Task directions:
Go through the listing below and output exactly the line with "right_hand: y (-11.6", the line with "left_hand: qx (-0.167", and each line between; omit the rest.

Input:
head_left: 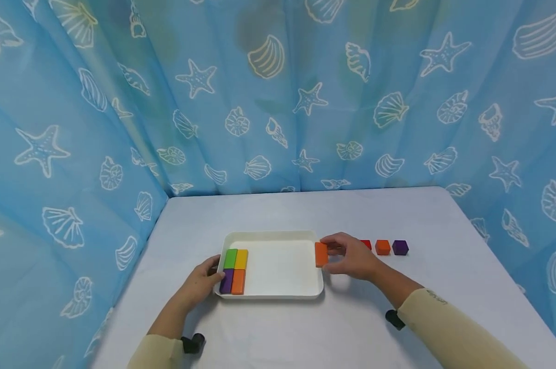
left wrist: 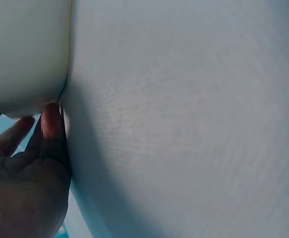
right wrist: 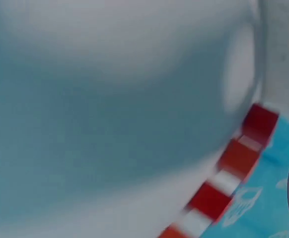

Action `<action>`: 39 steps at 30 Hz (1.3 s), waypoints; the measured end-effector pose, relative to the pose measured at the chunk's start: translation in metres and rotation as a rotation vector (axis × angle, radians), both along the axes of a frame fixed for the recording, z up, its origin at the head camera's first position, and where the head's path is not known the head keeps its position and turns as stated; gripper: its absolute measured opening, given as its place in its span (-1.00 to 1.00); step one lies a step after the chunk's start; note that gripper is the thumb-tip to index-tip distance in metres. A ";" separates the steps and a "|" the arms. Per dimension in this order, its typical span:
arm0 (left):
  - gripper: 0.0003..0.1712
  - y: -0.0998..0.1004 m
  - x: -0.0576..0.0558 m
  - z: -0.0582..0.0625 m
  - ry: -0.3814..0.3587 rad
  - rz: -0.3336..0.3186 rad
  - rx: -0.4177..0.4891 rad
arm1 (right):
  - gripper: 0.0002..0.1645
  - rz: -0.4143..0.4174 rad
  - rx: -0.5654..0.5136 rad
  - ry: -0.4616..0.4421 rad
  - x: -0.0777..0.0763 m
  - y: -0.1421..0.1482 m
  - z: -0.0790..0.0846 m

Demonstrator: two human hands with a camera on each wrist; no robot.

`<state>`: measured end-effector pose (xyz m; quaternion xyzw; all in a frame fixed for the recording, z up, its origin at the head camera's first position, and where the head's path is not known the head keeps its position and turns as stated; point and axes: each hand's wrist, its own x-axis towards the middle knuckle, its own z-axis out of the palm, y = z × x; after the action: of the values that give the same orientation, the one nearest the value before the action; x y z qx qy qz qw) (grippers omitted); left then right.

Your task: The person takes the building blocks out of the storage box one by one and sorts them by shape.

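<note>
A white rectangular tray point(head_left: 278, 266) lies on the table. My left hand point(head_left: 197, 284) grips its left edge, thumb over the rim; the left wrist view shows fingertips at the tray's corner. Between thumb and fingers, my right hand point(head_left: 354, 259) pinches an orange block point(head_left: 321, 254) over the tray's right edge. Inside the tray's left end, a green block point(head_left: 230, 259) and a yellow block point(head_left: 241, 259) sit behind a purple block point(head_left: 226, 281) and another orange block point(head_left: 238, 282), side by side.
Right of the tray, a red block point(head_left: 366, 244), partly hidden by the right hand, stands in a row with an orange cube point(head_left: 382, 247) and a dark purple block point(head_left: 400, 248). Blurred red and orange blocks point(right wrist: 239, 158) line up in the right wrist view. A blue shell-patterned curtain point(head_left: 269, 128) hangs behind.
</note>
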<state>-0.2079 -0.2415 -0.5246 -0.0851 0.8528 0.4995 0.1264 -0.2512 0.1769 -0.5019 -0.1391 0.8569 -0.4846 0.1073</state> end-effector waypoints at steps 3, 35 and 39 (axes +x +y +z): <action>-0.25 -0.004 -0.003 0.004 -0.003 -0.002 -0.006 | -0.20 -0.009 0.032 0.014 0.005 0.020 -0.004; -0.25 0.002 -0.002 0.003 -0.014 0.013 -0.008 | -0.16 0.055 0.303 0.112 0.014 0.033 -0.038; -0.25 0.004 -0.002 0.002 -0.021 0.013 -0.004 | -0.18 0.044 0.315 0.099 0.016 0.032 -0.038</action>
<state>-0.2096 -0.2377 -0.5227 -0.0963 0.8518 0.4978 0.1319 -0.2354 0.2094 -0.5398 -0.1629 0.9233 -0.3342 0.0960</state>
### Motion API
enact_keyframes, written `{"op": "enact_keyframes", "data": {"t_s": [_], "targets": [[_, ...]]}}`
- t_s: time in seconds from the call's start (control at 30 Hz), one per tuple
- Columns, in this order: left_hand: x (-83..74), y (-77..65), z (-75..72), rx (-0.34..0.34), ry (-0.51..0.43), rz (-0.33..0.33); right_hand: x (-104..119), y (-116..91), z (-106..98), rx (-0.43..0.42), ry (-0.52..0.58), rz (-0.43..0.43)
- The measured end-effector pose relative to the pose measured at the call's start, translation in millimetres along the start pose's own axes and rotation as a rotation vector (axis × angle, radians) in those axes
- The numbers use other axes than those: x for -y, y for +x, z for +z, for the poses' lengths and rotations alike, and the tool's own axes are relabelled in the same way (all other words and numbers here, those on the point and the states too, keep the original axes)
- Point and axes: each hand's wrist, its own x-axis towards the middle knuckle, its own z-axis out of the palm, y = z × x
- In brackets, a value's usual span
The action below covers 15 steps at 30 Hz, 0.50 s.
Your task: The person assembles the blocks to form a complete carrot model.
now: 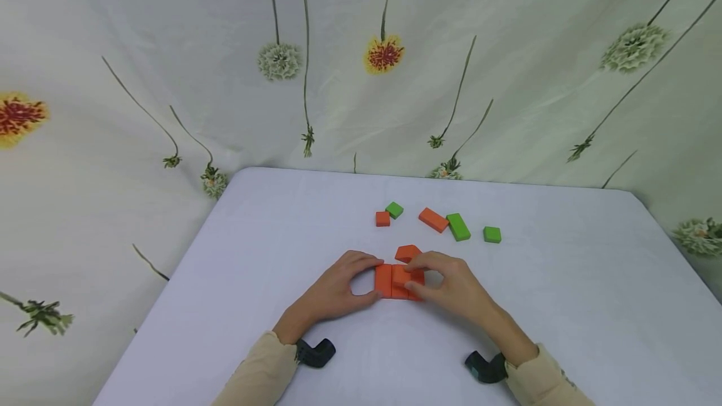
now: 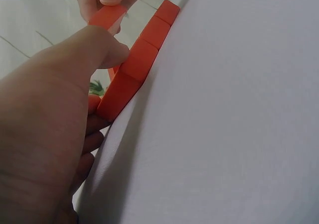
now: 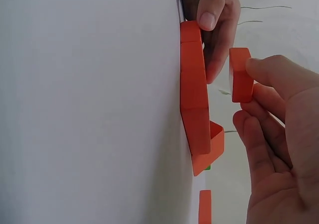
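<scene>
A short row of orange blocks (image 1: 383,281) lies side by side on the white table. My left hand (image 1: 343,286) grips the row's left end, thumb at the near edge and index finger at the far edge. Over the row, my right hand (image 1: 453,286) pinches a small orange block (image 3: 241,75) between thumb and fingers. In the right wrist view, a gap shows between this block and the row. Just behind the row lies another orange block (image 1: 407,253) with slanted sides, partly covered by the right hand.
Farther back on the table (image 1: 282,224) lie a small orange block (image 1: 383,219), a green block (image 1: 395,210) next to it, a longer orange block (image 1: 434,220), a longer green block (image 1: 459,227) and a small green block (image 1: 492,235). Behind hangs a flowered cloth (image 1: 350,99).
</scene>
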Motion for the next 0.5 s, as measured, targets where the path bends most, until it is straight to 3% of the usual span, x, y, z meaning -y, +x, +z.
{"op": "enact_keyframes", "data": {"t_s": [0.17,0.5], "targets": [[0.4,0.9,0.5,-0.001,0.003,0.007,0.0,-3.4,1.5,0.061,0.029,0.006],[2.3,0.7,1.9,-0.005,0.012,0.012,-0.4,-7.4,4.8,0.152,0.101,-0.065]]}}
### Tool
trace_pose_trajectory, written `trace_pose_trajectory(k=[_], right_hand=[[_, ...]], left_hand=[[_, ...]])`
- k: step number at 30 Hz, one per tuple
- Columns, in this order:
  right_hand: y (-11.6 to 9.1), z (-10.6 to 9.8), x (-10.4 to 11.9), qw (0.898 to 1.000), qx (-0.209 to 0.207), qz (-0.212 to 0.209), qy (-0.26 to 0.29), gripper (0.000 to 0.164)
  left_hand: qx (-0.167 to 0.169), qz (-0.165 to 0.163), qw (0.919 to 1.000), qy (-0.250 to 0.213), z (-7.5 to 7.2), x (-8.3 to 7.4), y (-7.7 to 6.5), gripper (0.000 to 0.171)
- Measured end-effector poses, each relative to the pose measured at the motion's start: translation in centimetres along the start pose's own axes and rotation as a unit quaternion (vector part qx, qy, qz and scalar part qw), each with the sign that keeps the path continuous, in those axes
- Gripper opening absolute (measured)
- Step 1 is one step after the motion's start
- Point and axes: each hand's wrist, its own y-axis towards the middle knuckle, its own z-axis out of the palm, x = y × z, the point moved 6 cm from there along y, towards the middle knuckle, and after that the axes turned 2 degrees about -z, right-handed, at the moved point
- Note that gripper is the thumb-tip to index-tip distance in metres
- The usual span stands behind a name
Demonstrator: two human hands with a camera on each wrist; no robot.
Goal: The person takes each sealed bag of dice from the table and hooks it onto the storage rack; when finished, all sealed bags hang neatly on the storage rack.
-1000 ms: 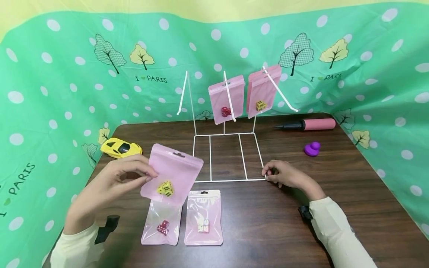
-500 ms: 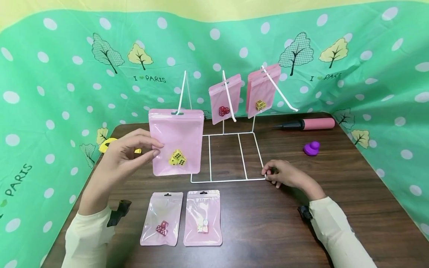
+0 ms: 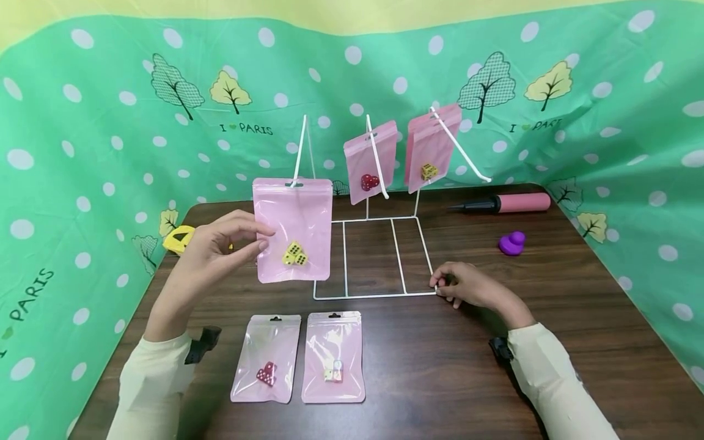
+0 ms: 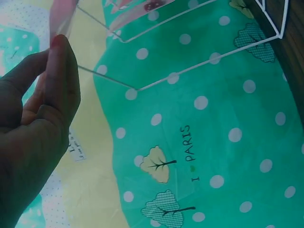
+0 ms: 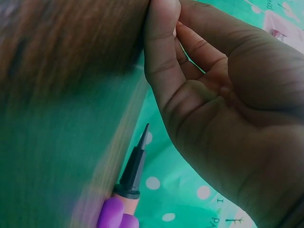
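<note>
My left hand (image 3: 217, 247) pinches the left edge of a pink zip bag (image 3: 294, 211) with yellow dice (image 3: 295, 253) inside. The bag is upright, its hang hole overlapping the tip of the left prong (image 3: 299, 150) of a white wire display rack (image 3: 374, 297). In the left wrist view, fingers and thumb hold the bag (image 4: 61, 19) from its side. My right hand (image 3: 467, 284) pinches the rack's front right base corner. From the middle prong hangs a pink bag (image 3: 357, 160) with red dice; pink bags (image 3: 440, 139) showing yellow dice hang from the right one.
Two bags lie flat in front: one with red dice (image 3: 269, 342), one with whitish dice (image 3: 333, 339). A yellow toy car (image 3: 177, 239) is partly behind the left hand. A purple rubber duck (image 3: 512, 243) and a pink hand pump (image 3: 522, 203) lie at right.
My left hand has lifted the bag with yellow dice from over the flat bags, straightened it, and brought its hole to the left prong's tip. The right hand stays at the rack corner.
</note>
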Motion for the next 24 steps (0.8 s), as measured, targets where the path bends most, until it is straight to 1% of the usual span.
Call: trace_pose_trajectory(k=[4,6,10,15,18,24], right_hand=[[-0.1,-0.1,-0.2,1.000,0.000,0.007,-0.001,0.008],[-0.1,-0.1,-0.3,1.000,0.000,0.008,0.000,0.009],[-0.3,-0.1,-0.2,1.000,0.001,-0.001,0.003,0.008],[-0.2,-0.1,-0.1,1.000,-0.001,-0.007,0.001,0.009],[0.0,0.0,-0.1,1.000,-0.001,-0.008,0.000,0.009],[0.0,0.1,-0.2,1.000,-0.002,-0.001,0.000,0.009]], left_hand=[[0.006,-0.015,0.9997,-0.018,0.6,1.3,1.1,0.028],[0.003,-0.018,0.9997,-0.017,0.8,1.8,1.8,0.028],[-0.018,-0.026,0.9994,-0.010,1.1,2.9,3.6,0.029],[-0.052,-0.052,0.9973,-0.009,1.1,4.5,6.0,0.029],[-0.069,-0.068,0.9953,-0.005,1.1,5.1,7.3,0.029],[-0.088,-0.099,0.9910,-0.022,1.2,6.6,10.0,0.031]])
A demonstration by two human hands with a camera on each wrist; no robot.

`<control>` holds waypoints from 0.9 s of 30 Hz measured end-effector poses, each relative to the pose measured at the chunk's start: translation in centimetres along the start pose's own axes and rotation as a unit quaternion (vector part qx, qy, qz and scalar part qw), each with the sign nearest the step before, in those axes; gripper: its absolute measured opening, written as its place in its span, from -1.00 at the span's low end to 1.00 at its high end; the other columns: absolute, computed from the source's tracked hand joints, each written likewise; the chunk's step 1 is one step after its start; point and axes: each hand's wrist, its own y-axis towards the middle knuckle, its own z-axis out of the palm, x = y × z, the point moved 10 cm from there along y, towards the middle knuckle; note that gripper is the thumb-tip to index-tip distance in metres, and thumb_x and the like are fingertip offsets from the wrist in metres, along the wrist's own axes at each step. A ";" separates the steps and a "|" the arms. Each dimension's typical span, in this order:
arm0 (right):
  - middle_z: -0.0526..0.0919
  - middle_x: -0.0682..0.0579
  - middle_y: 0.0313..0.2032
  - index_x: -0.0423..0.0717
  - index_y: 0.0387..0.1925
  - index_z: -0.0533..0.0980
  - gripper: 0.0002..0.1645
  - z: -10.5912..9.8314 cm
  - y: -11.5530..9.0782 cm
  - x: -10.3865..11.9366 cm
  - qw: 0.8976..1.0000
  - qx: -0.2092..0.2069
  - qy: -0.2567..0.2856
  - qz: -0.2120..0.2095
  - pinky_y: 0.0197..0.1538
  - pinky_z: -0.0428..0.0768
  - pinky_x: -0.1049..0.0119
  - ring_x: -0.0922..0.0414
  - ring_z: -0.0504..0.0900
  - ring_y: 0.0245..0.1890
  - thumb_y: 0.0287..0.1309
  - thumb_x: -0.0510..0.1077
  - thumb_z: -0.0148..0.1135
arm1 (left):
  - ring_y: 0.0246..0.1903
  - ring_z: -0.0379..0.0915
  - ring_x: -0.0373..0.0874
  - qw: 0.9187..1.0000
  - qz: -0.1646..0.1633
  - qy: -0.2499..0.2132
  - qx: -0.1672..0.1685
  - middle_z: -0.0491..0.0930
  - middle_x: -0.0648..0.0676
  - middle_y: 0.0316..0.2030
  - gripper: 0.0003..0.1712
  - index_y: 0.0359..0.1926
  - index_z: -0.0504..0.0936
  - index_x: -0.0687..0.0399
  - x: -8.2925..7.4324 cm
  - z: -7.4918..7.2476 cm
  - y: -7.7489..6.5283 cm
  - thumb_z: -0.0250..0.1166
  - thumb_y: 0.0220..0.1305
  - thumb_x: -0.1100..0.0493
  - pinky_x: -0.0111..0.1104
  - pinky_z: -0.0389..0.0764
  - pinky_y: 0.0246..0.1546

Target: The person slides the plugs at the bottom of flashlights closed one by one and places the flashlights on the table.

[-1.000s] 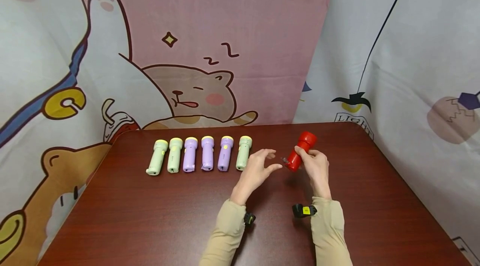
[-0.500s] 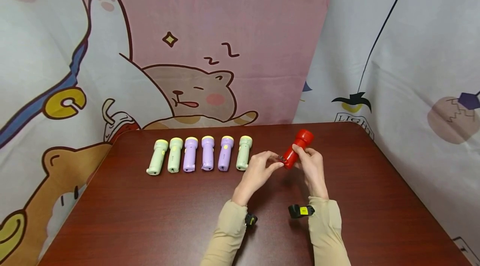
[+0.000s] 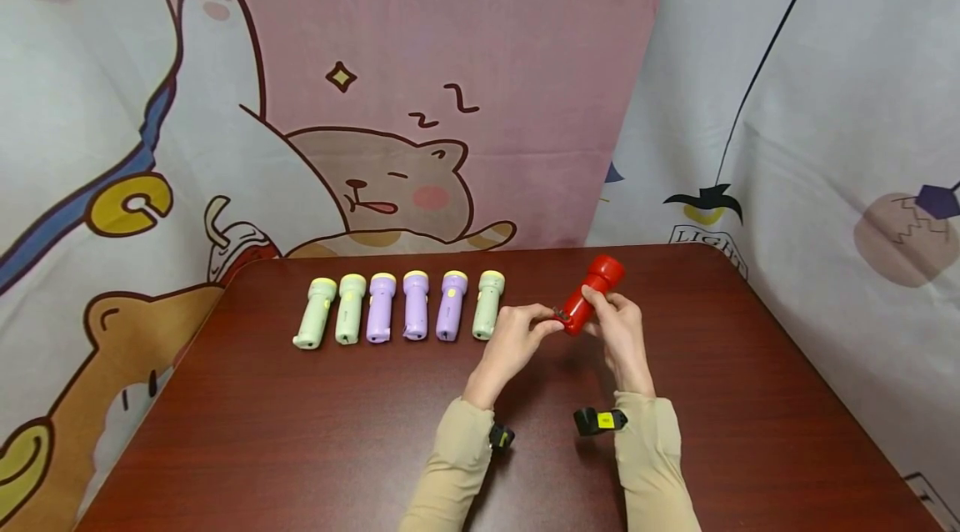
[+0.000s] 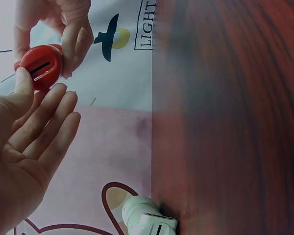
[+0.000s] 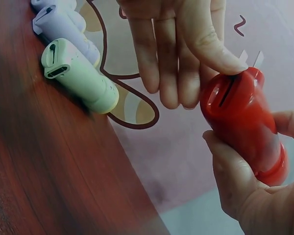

Task solution:
  right_hand: y (-11.6 to 9.1), z (-10.6 to 9.8), x (-10.4 to 11.9), qw (0.898 to 1.000), qx (-0.209 to 0.207), qz (-0.212 to 0.209), qy (-0.26 to 0.29), gripper (0.000 to 0.164)
  left_hand: qx (-0.167 to 0.169), qz (-0.165 to 0.163), qw (0.919 to 1.000), qy (-0.250 to 0.213), z (-7.5 to 7.2), x (-8.3 to 7.4), y (-7.7 to 6.5), gripper (0.000 to 0.171)

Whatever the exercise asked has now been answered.